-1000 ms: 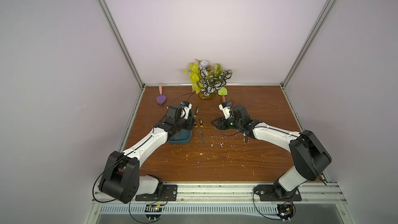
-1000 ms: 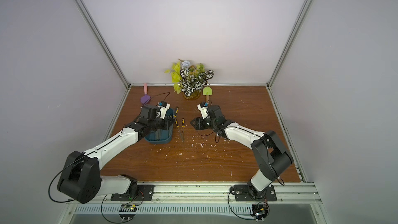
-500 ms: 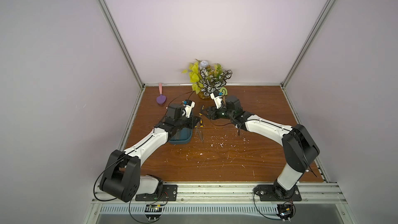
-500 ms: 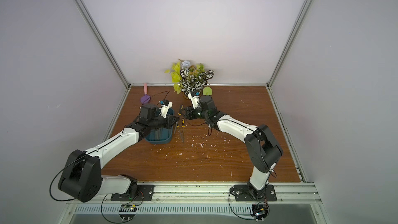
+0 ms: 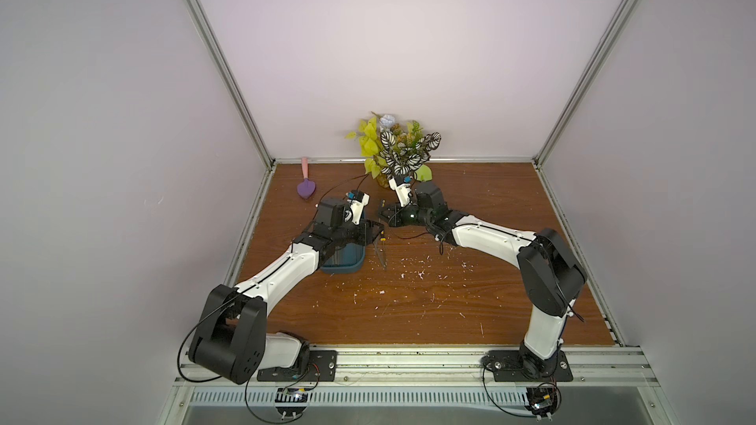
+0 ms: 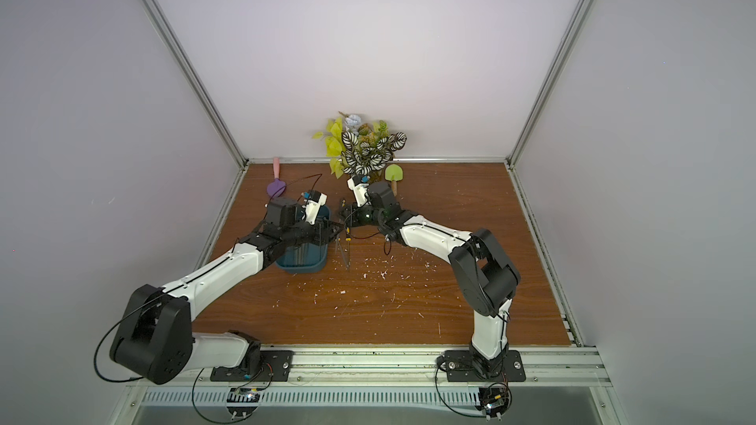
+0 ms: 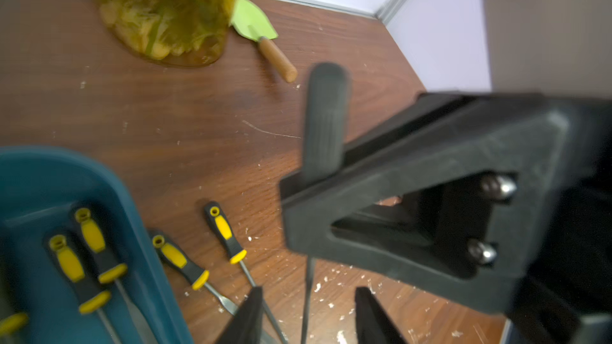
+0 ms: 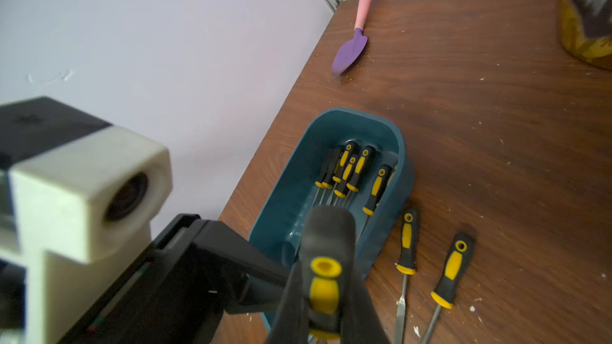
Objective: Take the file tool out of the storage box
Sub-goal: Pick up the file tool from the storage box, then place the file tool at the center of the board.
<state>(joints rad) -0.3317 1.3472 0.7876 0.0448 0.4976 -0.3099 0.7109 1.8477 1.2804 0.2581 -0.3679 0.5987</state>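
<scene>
While the right end effector [image 8: 324, 306] clamped the file tool [image 7: 324, 120] by its handle, the left end effector [image 7: 308, 291] gaped around the shaft, apparently a handover beside the storage box [image 8: 394, 129].

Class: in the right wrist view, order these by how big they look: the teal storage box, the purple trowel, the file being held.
1. the storage box, clearly largest.
2. the held file and the purple trowel: not ranked. The file sits right at the camera and is partly hidden; the trowel lies far back.
</scene>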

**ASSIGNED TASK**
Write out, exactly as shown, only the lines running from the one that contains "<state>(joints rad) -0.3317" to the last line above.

**EXERCISE RESPONSE**
<state>(joints rad) -0.3317 1.3472 0.7876 0.0448 0.4976 -0.3099 0.7109 1.8477 1.2804 0.2581 -0.3679 0.5987</state>
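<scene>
While the right end effector [image 8: 324, 306] clamped the file tool [image 7: 324, 120] by its handle, the left end effector [image 7: 308, 291] gaped around the shaft, apparently a handover beside the storage box [image 8: 394, 129].

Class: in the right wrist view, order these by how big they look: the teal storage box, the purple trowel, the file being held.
1. the storage box, clearly largest.
2. the held file and the purple trowel: not ranked. The file sits right at the camera and is partly hidden; the trowel lies far back.
</scene>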

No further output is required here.